Interest. Interest is extra money that is paid when a loan is repaid. For example, if you borrow $10,000 to buy a car and are charged 10 percent interest annually, the cost of repaying the loan after a year is $10,000 plus an additional $1,000 as interest for the privilege of having taken a loan. When your money is saved with a bank, in effect, the bank is being given a loan of the saved money. So, the bank pays you interest as long as the money remains in the bank.

Compound interest. When money is saved for a long time, the interest earned can be added to the savings, which produces even more interest. This process describes the compounding of interest. The longer the money and interest are saved, the more money is earned. The following example illustrates the power of compound interest: People will accumulate approximately the same amount of money by the age of 65 if they save $1000 every year for 10 years between the ages of 20 and 30 as compared to saving $1000 every year for 35 years between the ages of 30 and 65.

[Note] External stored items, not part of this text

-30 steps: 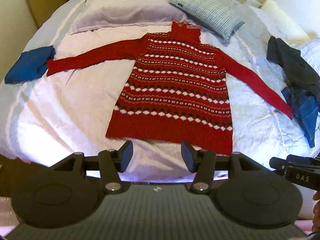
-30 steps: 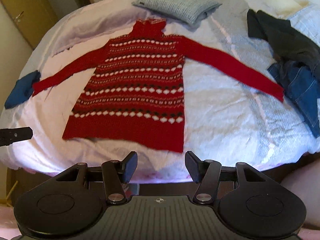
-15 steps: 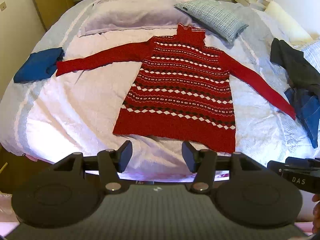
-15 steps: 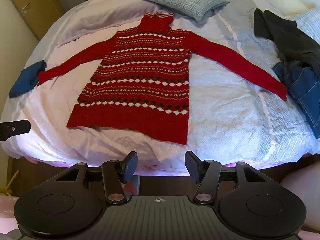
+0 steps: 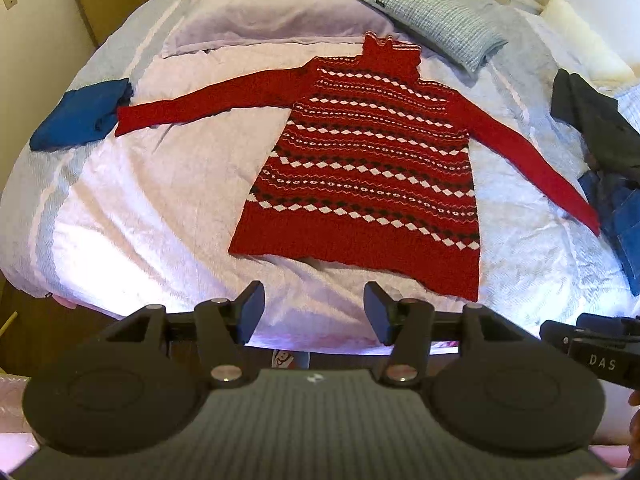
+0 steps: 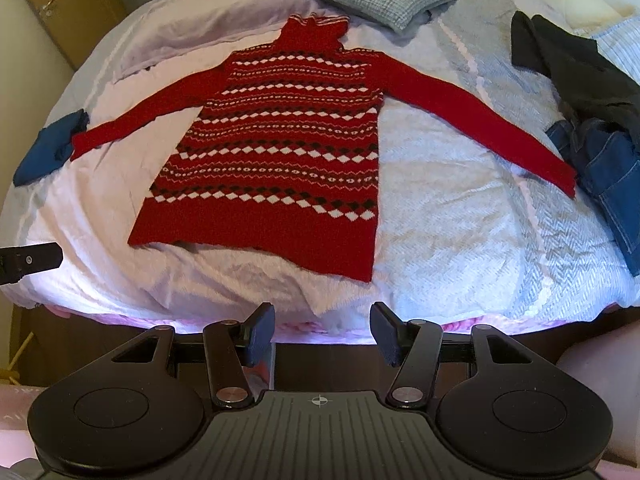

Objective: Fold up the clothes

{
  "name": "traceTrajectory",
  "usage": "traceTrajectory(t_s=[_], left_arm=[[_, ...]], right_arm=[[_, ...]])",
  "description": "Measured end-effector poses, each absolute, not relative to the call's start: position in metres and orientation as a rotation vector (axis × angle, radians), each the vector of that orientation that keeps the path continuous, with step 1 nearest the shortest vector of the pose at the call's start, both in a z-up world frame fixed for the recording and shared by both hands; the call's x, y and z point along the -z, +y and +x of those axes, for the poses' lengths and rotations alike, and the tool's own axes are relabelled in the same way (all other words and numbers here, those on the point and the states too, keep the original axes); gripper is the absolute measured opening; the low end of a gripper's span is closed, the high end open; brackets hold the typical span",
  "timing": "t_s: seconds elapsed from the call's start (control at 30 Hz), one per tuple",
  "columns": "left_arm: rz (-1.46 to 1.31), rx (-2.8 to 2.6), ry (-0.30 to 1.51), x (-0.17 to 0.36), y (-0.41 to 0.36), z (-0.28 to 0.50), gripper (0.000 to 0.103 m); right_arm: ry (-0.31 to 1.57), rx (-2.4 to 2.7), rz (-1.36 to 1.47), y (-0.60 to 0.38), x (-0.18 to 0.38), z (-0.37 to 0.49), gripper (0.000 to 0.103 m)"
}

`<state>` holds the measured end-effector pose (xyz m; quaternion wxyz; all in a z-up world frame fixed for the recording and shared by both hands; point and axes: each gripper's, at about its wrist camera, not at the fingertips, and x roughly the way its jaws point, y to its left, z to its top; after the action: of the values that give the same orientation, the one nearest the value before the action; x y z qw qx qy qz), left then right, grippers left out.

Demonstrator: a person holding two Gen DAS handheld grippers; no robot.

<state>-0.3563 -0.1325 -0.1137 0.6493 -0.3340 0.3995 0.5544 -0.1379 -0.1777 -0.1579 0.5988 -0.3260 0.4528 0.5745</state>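
A red turtleneck sweater [image 5: 368,168] [image 6: 276,152] with white and black diamond bands lies flat on the bed, both sleeves spread wide, hem toward me. My left gripper [image 5: 314,312] hovers open over the bed's near edge, short of the hem, nothing between its fingers. My right gripper [image 6: 322,334] is open too, held above the bed's front edge below the hem's right corner, empty. The right gripper's tip [image 5: 588,340] shows at the right edge of the left wrist view; the left one's tip [image 6: 28,260] shows at the left edge of the right wrist view.
A folded blue garment [image 5: 80,116] lies by the left sleeve's cuff. A dark garment [image 5: 592,120] and blue jeans [image 5: 624,216] are heaped at the right sleeve's end. A checked pillow [image 5: 436,20] and a lilac pillow [image 5: 272,20] lie beyond the collar. The bed [image 5: 152,208] has pale covers.
Both views now look slightly farther up the bed, so the sweater sits a little higher and farther from the fingers. Neither gripper has taken hold of anything.
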Motion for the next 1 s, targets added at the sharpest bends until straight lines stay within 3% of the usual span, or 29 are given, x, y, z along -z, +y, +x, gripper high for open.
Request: traceTrajectory(t_s=[0.53, 1.0], left_arm=[[-0.776, -1.327, 0.894, 0.117, -0.116, -0.356, 0.051], [-0.792, -1.323, 0.833, 0.129, -0.026, -0.362, 0.053]], right_arm=[[1.038, -1.378, -0.757, -0.149, 0.160, -0.137, 0.056], [1.017, -1.334, -0.691, -0.083, 0.161, -0.129, 0.056]])
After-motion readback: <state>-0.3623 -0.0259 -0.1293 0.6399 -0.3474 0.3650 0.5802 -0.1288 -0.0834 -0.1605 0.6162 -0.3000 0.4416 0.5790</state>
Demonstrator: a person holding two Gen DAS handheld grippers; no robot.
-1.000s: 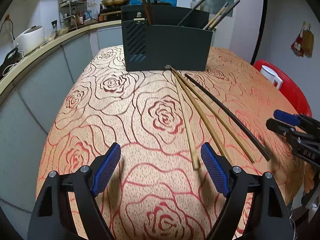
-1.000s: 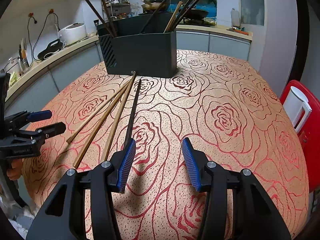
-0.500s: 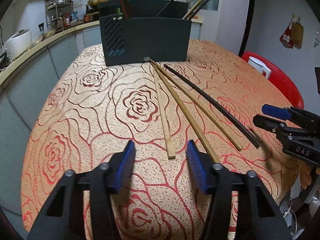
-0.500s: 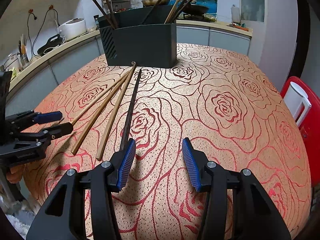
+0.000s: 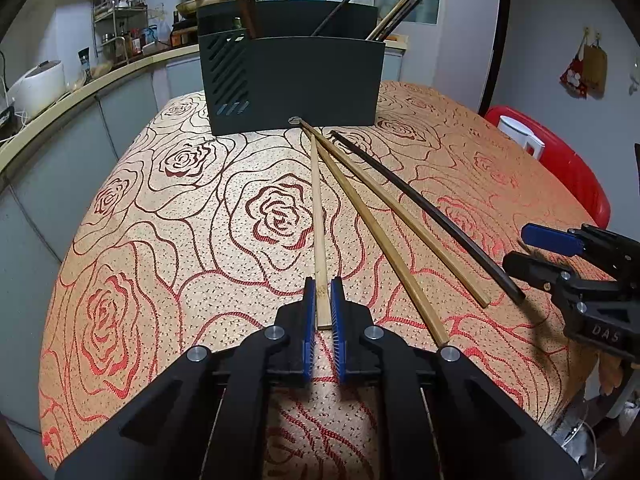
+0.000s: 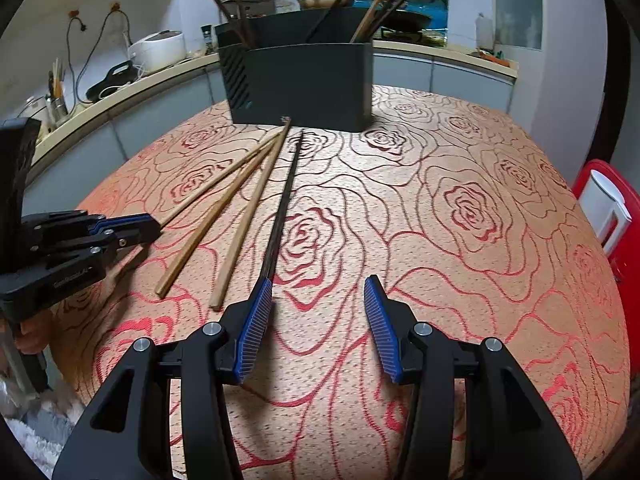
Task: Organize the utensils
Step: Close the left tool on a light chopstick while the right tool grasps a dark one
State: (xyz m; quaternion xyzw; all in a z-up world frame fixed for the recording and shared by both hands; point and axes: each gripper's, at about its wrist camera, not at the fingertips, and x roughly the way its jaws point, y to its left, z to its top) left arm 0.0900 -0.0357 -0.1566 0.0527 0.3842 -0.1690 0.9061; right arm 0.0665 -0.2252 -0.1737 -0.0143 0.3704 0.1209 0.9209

Impulse buys. Children should be cautioned about impulse buys that can use up saved money quickly. I suggest that if there is something they really desire that they wait a week and see if they still feel the same way. I suggest they consider what they could afford in the future if they ignore the impulse.

Credit cards. Credit cards are a convenient way of making purchases but should never be used as a way of borrowing money except under dire circumstances. The reason for this is that the interest rate charged on credit cards can be three to ten times higher than the interest on other kinds of loans. A good reason to use credit cards, if they are paid in full every month, is to receive rewards such as cashback or discounts on future purchases. Another reason is that responsible credit card use, including making payments on time and only partially using available credit, can help raise credit scores (see below).

Debit cards. When debit cards are used, money is immediately deducted from the attached bank account. With a debit card, expenditures cannot exceed what is in the bank account, which helps give protection against overspending. However, debit card rewards are usually not as high as credit cards.

Debt. It is a very good policy to always live within your means. However, going into debt in order to finance a major life investment/purchase, such as education, a home, or a car, can be an excellent choice as long as the repayment terms fit within your budget.

Credit score. Loaning agencies (and even some landlords) consider your credit score in determining whether to do business with you and how much interest they will charge you for loans. You can maintain a high credit score by always paying your bills on time and having some sources from which you have been approved to receive money (such as a credit card or a loan) as evidence that you can manage your finances well.

Money philosophy. Having sufficient money allows for a good quality of life for you and your loved ones. Accumulation of an excessive amount of money or new purchases can bring happiness for only short periods of time. Long-term happiness arises from a well-lived life, as First Lady Eleanor Roosevelt suggested. Further, I believe it is important to teach children to give some of their money to charity as an embodiment of the philosophy of helping to repair the world.


A comprehensive discussion with children about making responsible financial decisions can provide essential information that will pay dividends throughout life.